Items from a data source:
--
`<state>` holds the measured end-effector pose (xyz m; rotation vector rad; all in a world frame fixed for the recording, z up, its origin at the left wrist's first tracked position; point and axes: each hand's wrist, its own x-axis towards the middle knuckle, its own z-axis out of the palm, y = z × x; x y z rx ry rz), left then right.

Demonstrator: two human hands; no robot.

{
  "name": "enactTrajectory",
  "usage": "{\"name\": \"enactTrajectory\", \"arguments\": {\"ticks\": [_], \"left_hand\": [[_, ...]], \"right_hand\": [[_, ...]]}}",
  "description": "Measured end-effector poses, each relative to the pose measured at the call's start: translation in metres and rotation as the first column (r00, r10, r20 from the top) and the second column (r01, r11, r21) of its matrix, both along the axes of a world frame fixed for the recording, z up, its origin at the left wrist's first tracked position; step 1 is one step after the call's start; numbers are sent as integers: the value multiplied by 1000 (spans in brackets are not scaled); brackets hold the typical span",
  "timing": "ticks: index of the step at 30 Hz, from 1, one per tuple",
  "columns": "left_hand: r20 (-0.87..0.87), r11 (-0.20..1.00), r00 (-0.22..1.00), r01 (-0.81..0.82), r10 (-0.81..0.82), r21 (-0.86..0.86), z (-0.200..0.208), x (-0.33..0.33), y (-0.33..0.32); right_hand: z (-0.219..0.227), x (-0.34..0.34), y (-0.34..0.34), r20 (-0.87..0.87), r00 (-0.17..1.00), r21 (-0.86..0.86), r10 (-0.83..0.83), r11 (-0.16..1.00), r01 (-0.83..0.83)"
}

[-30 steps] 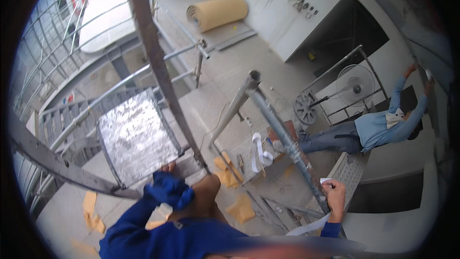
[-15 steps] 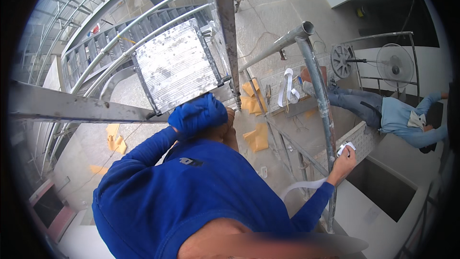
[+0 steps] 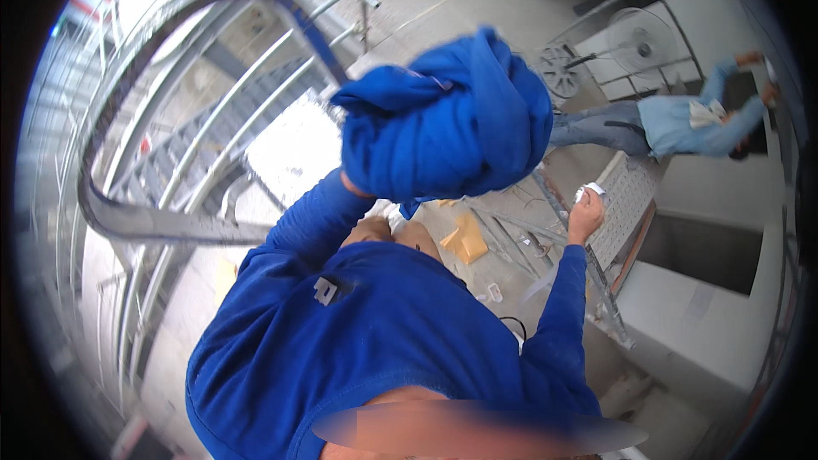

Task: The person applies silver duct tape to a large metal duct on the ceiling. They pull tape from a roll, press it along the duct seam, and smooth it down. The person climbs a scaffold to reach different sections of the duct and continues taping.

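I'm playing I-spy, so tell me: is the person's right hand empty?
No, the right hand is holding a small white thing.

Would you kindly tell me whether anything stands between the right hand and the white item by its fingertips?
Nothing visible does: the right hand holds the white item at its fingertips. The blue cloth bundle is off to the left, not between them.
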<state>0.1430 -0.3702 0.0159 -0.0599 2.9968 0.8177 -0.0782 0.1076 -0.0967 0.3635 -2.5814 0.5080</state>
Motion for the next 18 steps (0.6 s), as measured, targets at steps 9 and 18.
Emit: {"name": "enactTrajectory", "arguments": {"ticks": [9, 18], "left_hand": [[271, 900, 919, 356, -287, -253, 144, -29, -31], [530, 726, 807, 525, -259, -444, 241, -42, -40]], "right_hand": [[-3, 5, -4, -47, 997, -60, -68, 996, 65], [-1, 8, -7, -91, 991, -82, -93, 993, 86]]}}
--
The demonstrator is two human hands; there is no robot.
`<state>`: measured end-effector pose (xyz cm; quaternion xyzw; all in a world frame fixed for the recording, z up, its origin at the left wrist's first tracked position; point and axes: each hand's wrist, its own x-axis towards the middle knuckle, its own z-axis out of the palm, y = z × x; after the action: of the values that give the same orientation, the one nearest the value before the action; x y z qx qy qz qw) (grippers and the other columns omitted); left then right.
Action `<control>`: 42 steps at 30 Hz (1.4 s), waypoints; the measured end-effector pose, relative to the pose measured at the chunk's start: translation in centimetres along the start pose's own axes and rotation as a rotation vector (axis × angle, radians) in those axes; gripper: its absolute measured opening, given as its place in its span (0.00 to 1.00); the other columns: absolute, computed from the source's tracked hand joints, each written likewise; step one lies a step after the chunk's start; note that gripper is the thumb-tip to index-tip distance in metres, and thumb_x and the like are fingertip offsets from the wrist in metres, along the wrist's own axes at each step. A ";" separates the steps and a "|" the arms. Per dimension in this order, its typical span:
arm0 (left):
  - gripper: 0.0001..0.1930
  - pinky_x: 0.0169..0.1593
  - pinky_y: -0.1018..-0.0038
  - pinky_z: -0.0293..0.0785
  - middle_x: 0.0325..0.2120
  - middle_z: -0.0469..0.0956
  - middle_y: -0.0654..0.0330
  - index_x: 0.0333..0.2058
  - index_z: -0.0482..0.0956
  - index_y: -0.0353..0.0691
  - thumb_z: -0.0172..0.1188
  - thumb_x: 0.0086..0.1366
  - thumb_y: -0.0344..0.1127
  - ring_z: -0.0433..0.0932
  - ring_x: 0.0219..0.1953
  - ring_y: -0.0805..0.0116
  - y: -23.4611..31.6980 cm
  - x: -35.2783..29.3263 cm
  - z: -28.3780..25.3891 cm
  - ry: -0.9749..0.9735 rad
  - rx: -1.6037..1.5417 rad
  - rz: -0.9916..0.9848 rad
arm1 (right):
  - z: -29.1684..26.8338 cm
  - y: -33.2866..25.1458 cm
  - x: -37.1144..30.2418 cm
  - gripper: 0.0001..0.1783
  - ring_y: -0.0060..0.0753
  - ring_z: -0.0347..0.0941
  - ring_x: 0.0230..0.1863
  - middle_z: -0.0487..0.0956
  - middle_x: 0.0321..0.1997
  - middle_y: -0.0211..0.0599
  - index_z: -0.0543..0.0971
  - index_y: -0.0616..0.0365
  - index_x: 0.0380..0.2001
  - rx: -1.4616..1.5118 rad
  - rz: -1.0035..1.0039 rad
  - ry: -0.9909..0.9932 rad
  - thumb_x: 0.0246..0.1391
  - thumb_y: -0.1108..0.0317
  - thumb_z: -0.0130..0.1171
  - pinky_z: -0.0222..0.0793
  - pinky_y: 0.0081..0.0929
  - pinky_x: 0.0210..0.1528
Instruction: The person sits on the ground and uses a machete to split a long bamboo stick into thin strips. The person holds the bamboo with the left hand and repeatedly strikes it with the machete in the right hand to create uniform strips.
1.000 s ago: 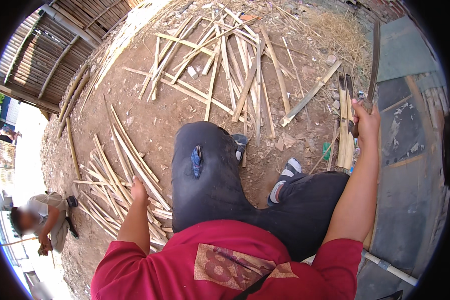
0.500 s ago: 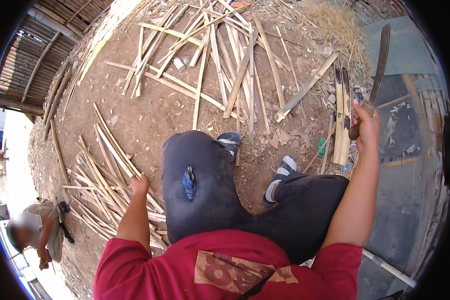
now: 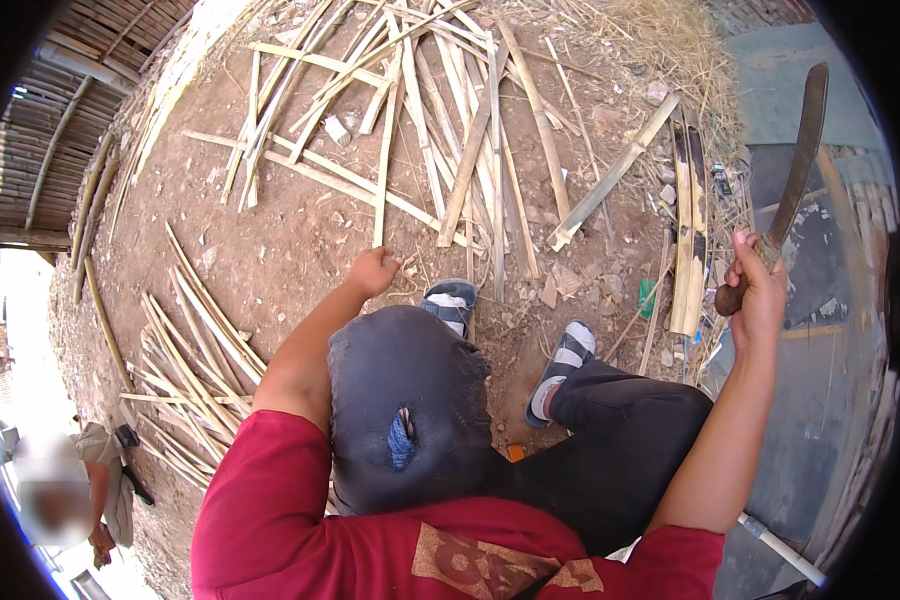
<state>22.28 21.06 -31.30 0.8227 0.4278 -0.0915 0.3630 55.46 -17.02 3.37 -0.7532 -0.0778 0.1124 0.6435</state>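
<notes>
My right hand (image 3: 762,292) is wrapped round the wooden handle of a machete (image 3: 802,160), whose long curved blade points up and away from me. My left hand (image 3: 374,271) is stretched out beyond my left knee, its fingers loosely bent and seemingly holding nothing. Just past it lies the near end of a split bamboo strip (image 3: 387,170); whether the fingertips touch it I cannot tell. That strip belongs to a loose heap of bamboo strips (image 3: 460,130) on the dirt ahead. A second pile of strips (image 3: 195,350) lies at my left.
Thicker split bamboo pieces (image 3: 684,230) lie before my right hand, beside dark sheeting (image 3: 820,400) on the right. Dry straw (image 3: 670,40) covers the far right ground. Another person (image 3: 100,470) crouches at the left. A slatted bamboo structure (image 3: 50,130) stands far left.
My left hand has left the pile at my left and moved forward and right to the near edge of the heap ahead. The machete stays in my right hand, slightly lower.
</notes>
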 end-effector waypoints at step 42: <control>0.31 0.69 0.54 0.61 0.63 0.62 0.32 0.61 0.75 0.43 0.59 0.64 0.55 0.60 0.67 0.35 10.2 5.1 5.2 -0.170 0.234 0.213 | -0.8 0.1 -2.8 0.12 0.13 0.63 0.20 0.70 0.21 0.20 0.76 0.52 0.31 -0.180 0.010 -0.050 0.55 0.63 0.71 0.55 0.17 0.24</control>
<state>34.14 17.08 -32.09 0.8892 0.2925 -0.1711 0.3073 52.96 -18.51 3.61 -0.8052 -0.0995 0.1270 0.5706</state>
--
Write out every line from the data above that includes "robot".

Demonstrator: two human hands; no robot.
The demonstrator is two human hands; there is no robot.

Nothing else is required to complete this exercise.